Why don’t we use a weekly grid for our lesson plan format?
During my 11 years teaching public school, I wrote lesson plans using a variety of formats. The weekly grid format was by far the most common. By the time I was teaching my own sons at home, I knew the pitfalls of a weekly grid. Any interruption to the week’s schedule meant I was “off schedule” for the week according to the grid. This left me rushing to cram the rest of the week’s work into fewer days. If I didn’t, I was off schedule for the next week’s plans.
Why do we use a daily plan format instead of a weekly grid?

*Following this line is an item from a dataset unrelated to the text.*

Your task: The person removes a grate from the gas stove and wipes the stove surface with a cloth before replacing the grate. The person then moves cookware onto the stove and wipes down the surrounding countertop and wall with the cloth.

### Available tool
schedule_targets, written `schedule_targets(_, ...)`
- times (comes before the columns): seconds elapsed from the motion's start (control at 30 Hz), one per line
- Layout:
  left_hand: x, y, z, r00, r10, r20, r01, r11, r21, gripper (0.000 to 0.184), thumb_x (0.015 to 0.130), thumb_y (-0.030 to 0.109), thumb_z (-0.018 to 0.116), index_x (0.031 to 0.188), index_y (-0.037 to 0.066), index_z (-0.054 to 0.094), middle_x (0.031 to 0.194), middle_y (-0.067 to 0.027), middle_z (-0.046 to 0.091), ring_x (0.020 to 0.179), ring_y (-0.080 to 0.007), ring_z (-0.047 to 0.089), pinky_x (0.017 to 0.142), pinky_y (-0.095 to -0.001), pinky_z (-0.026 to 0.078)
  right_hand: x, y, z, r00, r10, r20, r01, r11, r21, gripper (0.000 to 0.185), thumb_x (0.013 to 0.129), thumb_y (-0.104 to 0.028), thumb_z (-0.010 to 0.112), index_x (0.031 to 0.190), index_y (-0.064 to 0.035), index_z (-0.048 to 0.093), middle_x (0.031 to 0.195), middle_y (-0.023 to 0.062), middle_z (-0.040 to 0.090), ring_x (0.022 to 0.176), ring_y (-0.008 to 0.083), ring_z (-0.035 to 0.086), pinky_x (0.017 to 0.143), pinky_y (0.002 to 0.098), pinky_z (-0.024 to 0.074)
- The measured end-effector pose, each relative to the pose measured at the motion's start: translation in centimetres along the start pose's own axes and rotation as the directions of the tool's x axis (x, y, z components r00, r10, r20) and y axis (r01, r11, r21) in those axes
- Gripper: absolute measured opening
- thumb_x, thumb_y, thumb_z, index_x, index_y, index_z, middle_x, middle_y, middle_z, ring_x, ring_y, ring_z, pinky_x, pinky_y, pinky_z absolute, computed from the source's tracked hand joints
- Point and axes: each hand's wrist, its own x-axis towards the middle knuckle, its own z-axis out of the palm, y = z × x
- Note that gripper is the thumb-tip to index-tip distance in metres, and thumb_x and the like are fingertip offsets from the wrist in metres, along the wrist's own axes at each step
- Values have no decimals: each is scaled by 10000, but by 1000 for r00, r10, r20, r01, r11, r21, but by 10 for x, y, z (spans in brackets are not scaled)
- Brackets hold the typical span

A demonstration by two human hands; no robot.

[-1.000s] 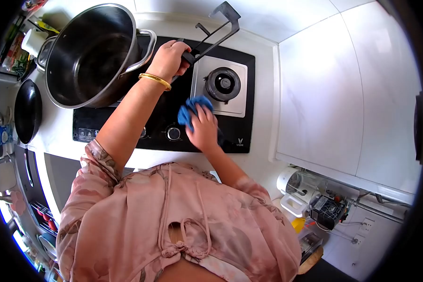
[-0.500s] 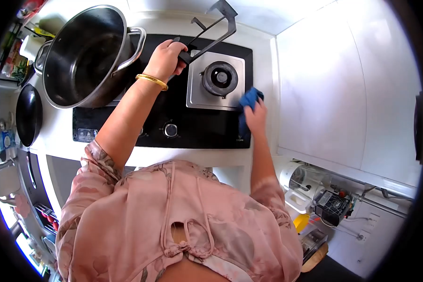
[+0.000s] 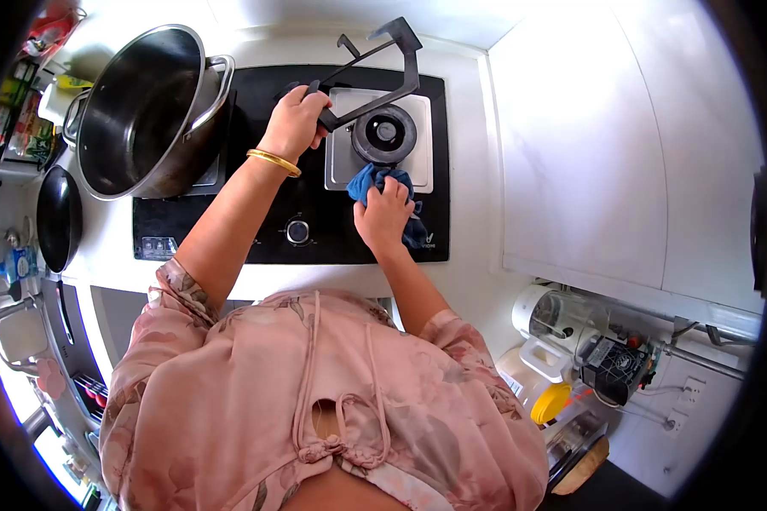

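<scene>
Raised over the black glass stove [image 3: 256,213], my left hand [image 3: 298,122] is closed round a black metal pot rack [image 3: 407,64]. The rack tilts above the right burner [image 3: 384,134], which sits on a square steel plate [image 3: 339,162]. My right hand [image 3: 384,213] presses a crumpled blue cloth [image 3: 366,180] onto the front edge of that plate, its fingers curled over the cloth. A round knob [image 3: 297,231] lies left of my right hand.
A large steel pot [image 3: 145,115] covers the stove's left side. Farther left lies a black pan [image 3: 59,219] with its handle toward me. White wall panels [image 3: 579,153] rise at the right. A blender jug [image 3: 562,328] stands at the lower right.
My right hand swept the cloth right to the stove's edge, then back left to the burner plate. My left hand still holds the rack, slightly lower than before.
</scene>
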Motion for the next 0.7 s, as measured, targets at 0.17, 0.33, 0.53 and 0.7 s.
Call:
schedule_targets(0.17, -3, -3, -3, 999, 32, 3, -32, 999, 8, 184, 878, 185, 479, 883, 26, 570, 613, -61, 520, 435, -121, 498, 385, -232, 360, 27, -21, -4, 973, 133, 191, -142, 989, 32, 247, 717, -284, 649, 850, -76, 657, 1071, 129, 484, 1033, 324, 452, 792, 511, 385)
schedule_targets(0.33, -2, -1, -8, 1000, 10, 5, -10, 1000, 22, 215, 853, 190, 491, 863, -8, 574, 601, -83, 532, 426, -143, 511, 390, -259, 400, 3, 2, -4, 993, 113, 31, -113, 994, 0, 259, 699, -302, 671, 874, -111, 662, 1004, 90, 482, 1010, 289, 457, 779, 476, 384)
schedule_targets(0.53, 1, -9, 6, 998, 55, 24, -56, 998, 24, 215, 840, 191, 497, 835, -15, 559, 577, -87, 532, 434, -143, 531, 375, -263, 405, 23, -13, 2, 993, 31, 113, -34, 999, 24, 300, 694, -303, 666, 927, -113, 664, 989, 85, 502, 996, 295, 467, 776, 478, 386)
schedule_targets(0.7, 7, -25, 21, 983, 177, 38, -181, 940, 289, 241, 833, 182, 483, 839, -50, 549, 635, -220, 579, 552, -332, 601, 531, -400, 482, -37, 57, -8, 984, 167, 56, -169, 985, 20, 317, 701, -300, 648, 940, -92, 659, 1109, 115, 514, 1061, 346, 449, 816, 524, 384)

When I began writing plans for my own kiddos, I made daily plans rather than using a weekly grid. If there was a disruption, I could set aside the plan without feeling like I had disrupted my entire week. Then, the next day, I could pick the plan back up and continue where I left off. This meant there was no need to double up and get back on schedule. My goal was to finish the guide by year-end, without making each week in between a cramming process.
Think of your Heart of Dakota guide as a series of days to be completed.
I encourage you to think of your Heart of Dakota guide as a series of days rather than a series of weeks. Don’t worry about Day 1 being on Monday each week. Instead, focus on completing one day of plans before moving on to the next day of plans. In this way, you will have a smoother more balanced path all year long!